Posting Assignments in Participants, Student-Generated Content, and

You should post your assignments on three distinct pages: your own page under Participants, under the type of assignment as listed on Student Generated Content, and on Weekly Calendar of Activities. This is a trivial amount of work to post the assignments on these three pages. The Participants page allows the instructor to easily review each student's work as a whole; the Student Generated Content pages allow all participants to see all the work done for a given type of assignment - such as all biographies, etc., and the Weekly Calendar of Activities allows everyone to easily see new work that is being done.

You must plan out your assignments and insert them on the respective WIKI pages by the second class meeting. However, you are free to change your plans over the course of the semester. See the final section on this page for details.

Participants is the place where the instructor, other students, and yourself can and will enter assessment and responses to your work.

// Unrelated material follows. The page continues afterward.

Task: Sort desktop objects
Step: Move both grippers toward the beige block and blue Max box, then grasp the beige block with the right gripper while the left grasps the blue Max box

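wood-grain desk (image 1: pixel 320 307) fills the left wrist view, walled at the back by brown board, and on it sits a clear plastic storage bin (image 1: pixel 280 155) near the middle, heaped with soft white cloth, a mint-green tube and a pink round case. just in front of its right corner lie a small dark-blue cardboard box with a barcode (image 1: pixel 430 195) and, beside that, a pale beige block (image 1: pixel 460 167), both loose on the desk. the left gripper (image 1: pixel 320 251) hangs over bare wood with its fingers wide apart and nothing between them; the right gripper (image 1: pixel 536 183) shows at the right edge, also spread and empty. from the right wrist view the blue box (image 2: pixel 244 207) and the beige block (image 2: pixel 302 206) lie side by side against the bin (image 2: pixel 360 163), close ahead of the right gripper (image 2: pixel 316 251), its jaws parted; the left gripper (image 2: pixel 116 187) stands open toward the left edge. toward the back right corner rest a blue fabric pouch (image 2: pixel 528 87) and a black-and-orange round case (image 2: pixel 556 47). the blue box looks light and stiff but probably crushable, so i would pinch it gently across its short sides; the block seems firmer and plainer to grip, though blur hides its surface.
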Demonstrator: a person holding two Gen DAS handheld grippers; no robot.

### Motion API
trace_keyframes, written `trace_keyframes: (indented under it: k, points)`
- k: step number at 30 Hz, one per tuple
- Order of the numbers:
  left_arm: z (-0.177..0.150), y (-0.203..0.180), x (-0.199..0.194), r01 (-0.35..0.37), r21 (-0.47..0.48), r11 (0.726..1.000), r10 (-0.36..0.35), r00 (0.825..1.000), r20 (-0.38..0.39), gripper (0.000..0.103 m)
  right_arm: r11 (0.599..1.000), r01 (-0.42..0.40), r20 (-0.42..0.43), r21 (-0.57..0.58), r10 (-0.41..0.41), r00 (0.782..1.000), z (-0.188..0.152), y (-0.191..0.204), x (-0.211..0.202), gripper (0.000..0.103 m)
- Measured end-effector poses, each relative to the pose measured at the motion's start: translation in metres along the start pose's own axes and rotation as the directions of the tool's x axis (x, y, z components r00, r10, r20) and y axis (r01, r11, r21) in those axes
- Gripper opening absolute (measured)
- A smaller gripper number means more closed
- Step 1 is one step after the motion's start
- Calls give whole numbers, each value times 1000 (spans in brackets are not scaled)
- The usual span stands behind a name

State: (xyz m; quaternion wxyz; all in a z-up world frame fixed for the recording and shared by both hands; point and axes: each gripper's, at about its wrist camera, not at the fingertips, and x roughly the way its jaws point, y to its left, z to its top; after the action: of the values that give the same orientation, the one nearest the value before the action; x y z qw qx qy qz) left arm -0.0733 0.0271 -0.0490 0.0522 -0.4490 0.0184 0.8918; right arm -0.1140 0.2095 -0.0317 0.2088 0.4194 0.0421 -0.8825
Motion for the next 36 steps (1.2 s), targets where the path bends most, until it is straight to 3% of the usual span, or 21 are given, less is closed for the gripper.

Collaborative Work and a Single Interpretative Arc

Each student is required to find a thematic arc overall in the assignments (even if a few assignments may not participate in this arc) - a region, a sect, a person, a theme (art, monastic structure, lay movements). You must choose this and post it on your participant by by the end of the second week. This will constitute a subject matter you are devoted to, that you can go continually deepen and nuance over the semestr. This encourages everyone to feel they are following through with a semester inquiry of their own, which constitutes a thread that gets woven into the fabric of the overall course.

Students are also required to do at least two assignments collaboratively, so as to enable more progress into meaning via the shared responsibilities, as well as explore the difficulties and rewards of collaborative work.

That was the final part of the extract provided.